■ REQUIRED WORK ■
This exercise calls for all the entries that follow to be set down exactly, without their images.
#####
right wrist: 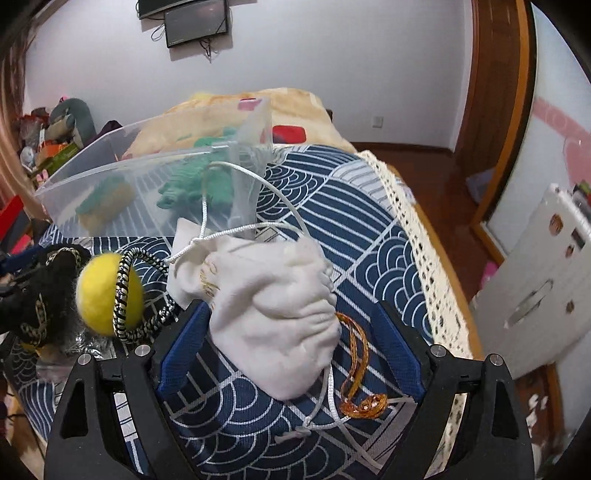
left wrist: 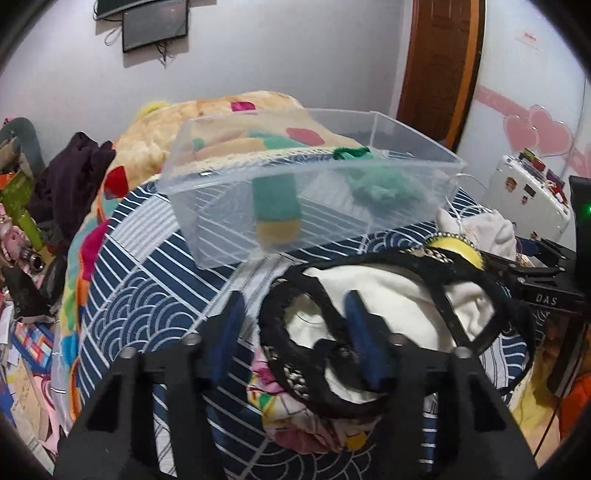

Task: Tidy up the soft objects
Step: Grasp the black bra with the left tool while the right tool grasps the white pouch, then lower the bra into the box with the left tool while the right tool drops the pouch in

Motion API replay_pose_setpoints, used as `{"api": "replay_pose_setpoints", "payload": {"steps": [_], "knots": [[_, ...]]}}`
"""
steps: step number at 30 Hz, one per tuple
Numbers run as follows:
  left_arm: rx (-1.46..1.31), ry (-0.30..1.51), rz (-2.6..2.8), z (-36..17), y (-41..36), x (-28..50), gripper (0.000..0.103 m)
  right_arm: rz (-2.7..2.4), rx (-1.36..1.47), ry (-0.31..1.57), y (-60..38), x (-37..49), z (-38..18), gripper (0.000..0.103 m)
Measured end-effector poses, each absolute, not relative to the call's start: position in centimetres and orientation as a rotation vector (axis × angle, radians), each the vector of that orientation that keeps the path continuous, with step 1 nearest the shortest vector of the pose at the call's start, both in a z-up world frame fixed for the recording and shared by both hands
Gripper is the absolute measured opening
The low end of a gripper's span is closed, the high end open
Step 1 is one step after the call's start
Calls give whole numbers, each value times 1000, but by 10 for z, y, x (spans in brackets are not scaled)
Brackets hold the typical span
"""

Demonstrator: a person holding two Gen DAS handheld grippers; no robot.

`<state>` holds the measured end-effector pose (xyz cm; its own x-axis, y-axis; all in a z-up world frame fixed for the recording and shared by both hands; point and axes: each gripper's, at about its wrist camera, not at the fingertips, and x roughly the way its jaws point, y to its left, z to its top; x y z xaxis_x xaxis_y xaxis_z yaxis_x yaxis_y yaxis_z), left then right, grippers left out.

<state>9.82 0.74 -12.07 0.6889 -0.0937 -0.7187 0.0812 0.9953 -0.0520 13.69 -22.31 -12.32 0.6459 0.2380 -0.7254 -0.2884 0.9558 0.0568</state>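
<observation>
On the blue wave-patterned bed cover (right wrist: 369,206), the left tool (left wrist: 295,314) clamps a black strappy cloth (left wrist: 295,354), while the right tool (right wrist: 291,325) stands apart around a white drawstring pouch (right wrist: 273,306), probably destined for the clear plastic box (left wrist: 406,155).

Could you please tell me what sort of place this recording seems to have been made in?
Most likely a home bedroom: a bed under a navy wave-patterned cover, a folded blanket at its far end, a wall-mounted screen and a wooden door.

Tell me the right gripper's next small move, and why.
Probably close the right gripper on the white drawstring pouch: its open jaws already flank the pouch on the bed cover, and the clear plastic bin sits just beyond.
</observation>
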Motion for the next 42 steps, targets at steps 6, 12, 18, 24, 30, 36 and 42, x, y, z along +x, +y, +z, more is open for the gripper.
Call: {"api": "replay_pose_setpoints", "payload": {"steps": [6, 12, 18, 24, 30, 36, 42], "knots": [[2, 790, -85, -121, 4, 92, 32, 355, -57, 814, -220, 134, -125, 56], [-8, 774, -74, -114, 7, 84, 24, 374, -76, 791, -212, 125, -121, 34], [16, 736, -61, -101, 8, 74, 22, 388, -52, 754, -213, 116, -110, 26], [0, 678, -61, -79, 14, 64, 21, 398, -41, 695, -211, 110, -90, 26], [-48, 631, -65, -57, 22, 66, 20, 415, -41, 621, -209, 103, -66, 26], [-64, 587, -51, -35, 29, 78, 19, 446, -42, 558, -199, 103, -46, 26], [-60, 530, -20, -13, 34, 94, 19, 467, -40, 526, -184, 115, -36, 26]]}}
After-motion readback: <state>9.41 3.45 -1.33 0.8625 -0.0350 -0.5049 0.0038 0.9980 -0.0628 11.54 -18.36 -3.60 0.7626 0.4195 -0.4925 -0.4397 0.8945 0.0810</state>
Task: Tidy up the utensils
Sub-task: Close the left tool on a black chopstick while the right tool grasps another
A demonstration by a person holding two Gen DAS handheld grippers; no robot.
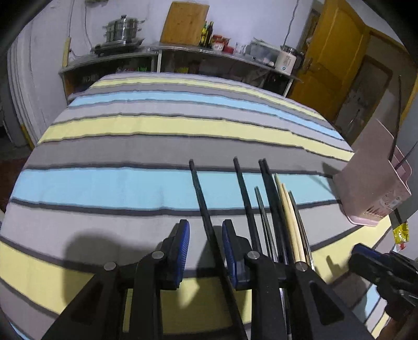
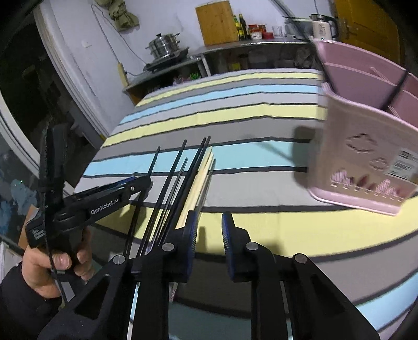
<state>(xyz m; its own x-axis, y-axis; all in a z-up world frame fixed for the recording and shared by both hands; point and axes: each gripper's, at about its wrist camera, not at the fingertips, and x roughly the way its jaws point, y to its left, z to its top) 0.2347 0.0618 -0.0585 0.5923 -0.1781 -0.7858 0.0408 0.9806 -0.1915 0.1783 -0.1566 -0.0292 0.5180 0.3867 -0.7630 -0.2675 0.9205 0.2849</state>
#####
■ SOLUTION FOR THIS EXERCISE ■
right wrist: 
left wrist: 

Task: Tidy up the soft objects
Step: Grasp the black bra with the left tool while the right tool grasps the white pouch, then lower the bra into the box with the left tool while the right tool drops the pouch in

Motion API replay_pose_setpoints, used as `{"api": "replay_pose_setpoints", "payload": {"steps": [_], "knots": [[_, ...]]}}`
"""
steps: step number at 30 Hz, one per tuple
Numbers run as follows:
  left_arm: rx (-1.46..1.31), ry (-0.30..1.51), rz (-2.6..2.8), z (-36..17), y (-41..36), x (-28..50), gripper (0.000..0.103 m)
  right_arm: rz (-2.7..2.4), rx (-1.36..1.47), ry (-0.31..1.57), y (-60..38), x (-37..49), z (-38..18), gripper (0.000..0.103 m)
Measured end-effector poses, each absolute, not relative to the call's start: position in centimetres and orientation as a rotation vector (axis × angle, radians), each the vector of that orientation that keeps the path continuous, with step 1 nearest the shortest vector of the pose at the call's start, both in a z-up world frame fixed for the recording and shared by both hands
Gripper is the absolute measured opening
The low end of a gripper's span is closed, the high end open
Step 1 is one step after the call's start
Calls give whole numbers, each value times 1000, but by 10 for z, y, x (spans in brackets are not scaled)
Brackets hold the typical span
"""

Demonstrator: a person holding two Gen DAS handheld grippers; no robot.

`<state>` holds the measured end-effector pose (xyz cm; its own x-axis, y-axis; all in a z-up world frame fixed for the recording and shared by both hands; point and axes: each gripper's, at about its wrist camera, not at the fingertips, and x roughly the way its jaws point, y to its left, z to its top; x y z xaxis_x xaxis_y xaxis_z yaxis_x yaxis_y yaxis_z), left then right, grippers left out.

<state>9.82 0.74 -12.07 0.6889 -0.0937 -0.7187 0.0812 0.9953 -0.0520 13.69 -22.31 -12.32 0.6459 0.2380 -0.7254 -0.2884 0.9558 0.0568</state>
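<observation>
On the blue wave-patterned bed cover (right wrist: 369,206), the left tool (left wrist: 295,314) clamps a black strappy cloth (left wrist: 295,354), while the right tool (right wrist: 291,325) stands apart around a white drawstring pouch (right wrist: 273,306), probably destined for the clear plastic box (left wrist: 406,155).

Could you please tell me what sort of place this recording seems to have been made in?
Most likely a home bedroom: a bed under a navy wave-patterned cover, a folded blanket at its far end, a wall-mounted screen and a wooden door.

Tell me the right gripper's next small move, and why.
Probably close the right gripper on the white drawstring pouch: its open jaws already flank the pouch on the bed cover, and the clear plastic bin sits just beyond.
</observation>
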Motion for the next 42 steps, targets at steps 6, 12, 18, 24, 30, 36 and 42, x, y, z along +x, +y, +z, more is open for the gripper.
Call: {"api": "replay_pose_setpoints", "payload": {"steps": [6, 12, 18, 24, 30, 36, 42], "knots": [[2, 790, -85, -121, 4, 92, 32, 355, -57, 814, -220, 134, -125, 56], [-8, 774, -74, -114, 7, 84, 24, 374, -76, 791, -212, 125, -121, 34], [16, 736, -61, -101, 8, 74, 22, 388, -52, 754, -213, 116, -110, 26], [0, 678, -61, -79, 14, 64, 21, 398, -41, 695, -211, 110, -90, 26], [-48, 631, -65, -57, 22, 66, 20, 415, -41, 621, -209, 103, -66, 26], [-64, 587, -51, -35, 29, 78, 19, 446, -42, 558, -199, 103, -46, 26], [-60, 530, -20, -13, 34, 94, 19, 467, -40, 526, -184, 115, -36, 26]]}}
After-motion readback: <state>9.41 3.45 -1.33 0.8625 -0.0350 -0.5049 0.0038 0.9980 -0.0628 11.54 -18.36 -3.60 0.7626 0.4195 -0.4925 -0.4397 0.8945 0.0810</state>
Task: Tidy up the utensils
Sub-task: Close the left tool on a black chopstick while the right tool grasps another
A demonstration by a person holding two Gen DAS handheld grippers; no robot.
<state>(xyz m; its own x-axis, y-axis; all in a z-up world frame fixed for the recording and shared by both hands; point and axes: each gripper's, at about its wrist camera, not at the fingertips, and x roughly the way its jaws point, y to its left, z to its top) 0.2347 0.0618 -0.0585 0.5923 -0.1781 -0.7858 0.0408 0.9806 -0.1915 0.1783 -0.1566 -0.0292 0.5180 0.3867 -0.7630 -0.2675 0.9205 0.2849</state>

There's nothing else to the answer.